> [What is being asked]:
Without the pictures, write the listing out again exactly as it appears.

---*---

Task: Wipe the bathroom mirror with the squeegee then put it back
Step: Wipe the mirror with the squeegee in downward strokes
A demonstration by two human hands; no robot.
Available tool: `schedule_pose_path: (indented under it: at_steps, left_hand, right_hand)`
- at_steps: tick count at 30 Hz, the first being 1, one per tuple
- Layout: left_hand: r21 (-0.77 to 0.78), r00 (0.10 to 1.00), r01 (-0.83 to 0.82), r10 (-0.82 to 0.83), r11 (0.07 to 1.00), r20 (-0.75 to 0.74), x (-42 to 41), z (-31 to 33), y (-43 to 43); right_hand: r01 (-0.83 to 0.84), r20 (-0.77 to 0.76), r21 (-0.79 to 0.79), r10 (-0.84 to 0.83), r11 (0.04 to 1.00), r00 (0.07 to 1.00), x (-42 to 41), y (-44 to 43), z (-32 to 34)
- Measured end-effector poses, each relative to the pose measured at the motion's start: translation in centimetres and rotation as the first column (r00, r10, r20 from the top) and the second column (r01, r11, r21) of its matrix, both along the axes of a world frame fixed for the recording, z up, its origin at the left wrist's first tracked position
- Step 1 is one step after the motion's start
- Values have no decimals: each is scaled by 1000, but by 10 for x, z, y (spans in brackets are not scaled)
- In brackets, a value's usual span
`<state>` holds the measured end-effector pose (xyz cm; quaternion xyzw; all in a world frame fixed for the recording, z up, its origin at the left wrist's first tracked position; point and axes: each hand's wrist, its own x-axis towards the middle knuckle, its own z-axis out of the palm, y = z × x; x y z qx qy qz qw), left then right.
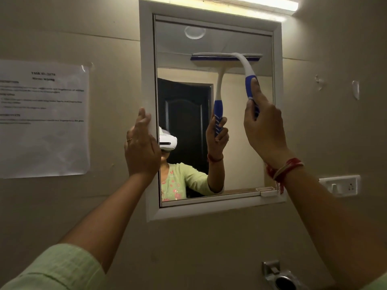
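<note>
the squeegee is up against the mirror, in the upper right of the frame. its blade lies level across the top right part of the glass, touching it, just below the upper edge. a curved white neck runs down from the blade to a blue grip. the right hand is wrapped round that grip, fingers curled and thumb laid along the blue part. a red and pale thread band sits on that wrist.

the left hand rests on the left side of the white frame, fingers fairly straight and pointing up, holding nothing. there is a ring on one finger. a pale green sleeve shows at the lower left corner.

the glass reflects the squeegee and the hand holding it, a dark door, a round ceiling fitting, and the person in a green top with a white headset. a small white tray sits at the mirror's lower right corner.

a lit tube light runs along the top of the frame. the wall is plain beige. a printed sheet is stuck on it at the left, its text too blurred to read. a white switch plate is at the right, and a metal fitting is at the bottom right.
</note>
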<state>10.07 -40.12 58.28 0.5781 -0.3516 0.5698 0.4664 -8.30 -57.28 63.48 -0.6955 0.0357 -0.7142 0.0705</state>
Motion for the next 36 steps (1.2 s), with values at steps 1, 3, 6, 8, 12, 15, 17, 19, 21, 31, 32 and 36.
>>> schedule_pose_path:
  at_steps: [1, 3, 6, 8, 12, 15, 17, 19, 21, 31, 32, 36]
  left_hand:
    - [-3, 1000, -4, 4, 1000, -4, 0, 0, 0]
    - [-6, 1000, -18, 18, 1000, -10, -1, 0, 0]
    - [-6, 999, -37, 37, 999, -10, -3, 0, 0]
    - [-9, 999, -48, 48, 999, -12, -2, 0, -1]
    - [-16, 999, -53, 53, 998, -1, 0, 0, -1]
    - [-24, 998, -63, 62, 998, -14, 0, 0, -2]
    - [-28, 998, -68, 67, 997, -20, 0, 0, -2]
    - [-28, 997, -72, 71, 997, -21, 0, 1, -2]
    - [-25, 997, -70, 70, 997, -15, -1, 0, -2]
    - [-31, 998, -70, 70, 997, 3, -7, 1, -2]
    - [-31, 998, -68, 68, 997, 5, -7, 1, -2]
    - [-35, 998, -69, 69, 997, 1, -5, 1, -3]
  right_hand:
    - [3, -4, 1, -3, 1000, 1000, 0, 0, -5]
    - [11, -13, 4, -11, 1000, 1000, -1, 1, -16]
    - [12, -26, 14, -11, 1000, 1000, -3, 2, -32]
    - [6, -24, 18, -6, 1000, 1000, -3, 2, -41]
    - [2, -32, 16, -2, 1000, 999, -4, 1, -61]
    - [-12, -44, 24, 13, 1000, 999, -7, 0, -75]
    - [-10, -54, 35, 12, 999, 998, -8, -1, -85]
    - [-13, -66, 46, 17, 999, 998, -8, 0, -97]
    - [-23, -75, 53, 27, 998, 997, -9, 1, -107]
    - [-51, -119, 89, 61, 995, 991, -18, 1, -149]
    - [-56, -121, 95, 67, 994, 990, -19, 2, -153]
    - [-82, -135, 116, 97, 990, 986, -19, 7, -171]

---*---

> [Answer box]:
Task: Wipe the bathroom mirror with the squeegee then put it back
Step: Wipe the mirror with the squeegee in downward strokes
A demonstration by two human hands; no robot.
Available tool: `schedule_pose_path: (indented under it: at_steps, left_hand, right_hand)`
- at_steps: tick count at 30 Hz, the first being 1, one per tuple
- Layout: left_hand: r21 (-0.77 to 0.78), r00 (0.10 to 1.00), r01 (-0.83 to 0.82), r10 (-0.82 to 0.83), r11 (0.07 to 1.00), r20 (-0.75 to 0.74), x (-42 to 41), z (-31 to 33), y (-43 to 43); right_hand: r01 (-0.83 to 0.84), r20 (-0.77 to 0.76), r21 (-0.79 to 0.79), r10 (-0.84 to 0.83), r11 (0.04 to 1.00), r00 (0.07 to 1.00), x (-42 to 41), y (-44 to 43), z (-32 to 34)
- Measured end-effector poses, each relative to the pose measured at the motion's start: translation in centimetres and rotation as the first column (r00, r10, r20 from the top) and the second column (r01, r11, r21) of its matrix, both along the axes of a world frame fixed for the recording, z up, its origin at the left wrist's first tracked position
- Step 1 is one step after the motion's start
- Values have no decimals: each is scaled by 1000, but by 10 for x, z, y (spans in brackets are not scaled)
- In brackets, a value's usual span
`<state>` holds the measured end-effector pose (xyz cm; quaternion xyzw; all in a world frame fixed for the recording, z up, its origin at the left wrist's first tracked position; point and axes: each hand's wrist, its own x-axis towards the middle knuckle, its own z-axis out of the palm, y = z × x; x y z qx qy qz qw), left then right.
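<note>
the squeegee is up against the mirror, in the upper right of the frame. its blade lies level across the top right part of the glass, touching it, just below the upper edge. a curved white neck runs down from the blade to a blue grip. the right hand is wrapped round that grip, fingers curled and thumb laid along the blue part. a red and pale thread band sits on that wrist.

the left hand rests on the left side of the white frame, fingers fairly straight and pointing up, holding nothing. there is a ring on one finger. a pale green sleeve shows at the lower left corner.

the glass reflects the squeegee and the hand holding it, a dark door, a round ceiling fitting, and the person in a green top with a white headset. a small white tray sits at the mirror's lower right corner.

a lit tube light runs along the top of the frame. the wall is plain beige. a printed sheet is stuck on it at the left, its text too blurred to read. a white switch plate is at the right, and a metal fitting is at the bottom right.
</note>
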<state>10.07 -40.12 58.28 0.5781 -0.3516 0.5698 0.4664 -8.30 -57.28 63.48 -0.6955 0.0357 -0.7142 0.0705</state>
Motion for the next 36 steps (1.2 s), with values at steps 1, 3, 6, 8, 12, 15, 17, 19, 21, 31, 32 and 36.
>>> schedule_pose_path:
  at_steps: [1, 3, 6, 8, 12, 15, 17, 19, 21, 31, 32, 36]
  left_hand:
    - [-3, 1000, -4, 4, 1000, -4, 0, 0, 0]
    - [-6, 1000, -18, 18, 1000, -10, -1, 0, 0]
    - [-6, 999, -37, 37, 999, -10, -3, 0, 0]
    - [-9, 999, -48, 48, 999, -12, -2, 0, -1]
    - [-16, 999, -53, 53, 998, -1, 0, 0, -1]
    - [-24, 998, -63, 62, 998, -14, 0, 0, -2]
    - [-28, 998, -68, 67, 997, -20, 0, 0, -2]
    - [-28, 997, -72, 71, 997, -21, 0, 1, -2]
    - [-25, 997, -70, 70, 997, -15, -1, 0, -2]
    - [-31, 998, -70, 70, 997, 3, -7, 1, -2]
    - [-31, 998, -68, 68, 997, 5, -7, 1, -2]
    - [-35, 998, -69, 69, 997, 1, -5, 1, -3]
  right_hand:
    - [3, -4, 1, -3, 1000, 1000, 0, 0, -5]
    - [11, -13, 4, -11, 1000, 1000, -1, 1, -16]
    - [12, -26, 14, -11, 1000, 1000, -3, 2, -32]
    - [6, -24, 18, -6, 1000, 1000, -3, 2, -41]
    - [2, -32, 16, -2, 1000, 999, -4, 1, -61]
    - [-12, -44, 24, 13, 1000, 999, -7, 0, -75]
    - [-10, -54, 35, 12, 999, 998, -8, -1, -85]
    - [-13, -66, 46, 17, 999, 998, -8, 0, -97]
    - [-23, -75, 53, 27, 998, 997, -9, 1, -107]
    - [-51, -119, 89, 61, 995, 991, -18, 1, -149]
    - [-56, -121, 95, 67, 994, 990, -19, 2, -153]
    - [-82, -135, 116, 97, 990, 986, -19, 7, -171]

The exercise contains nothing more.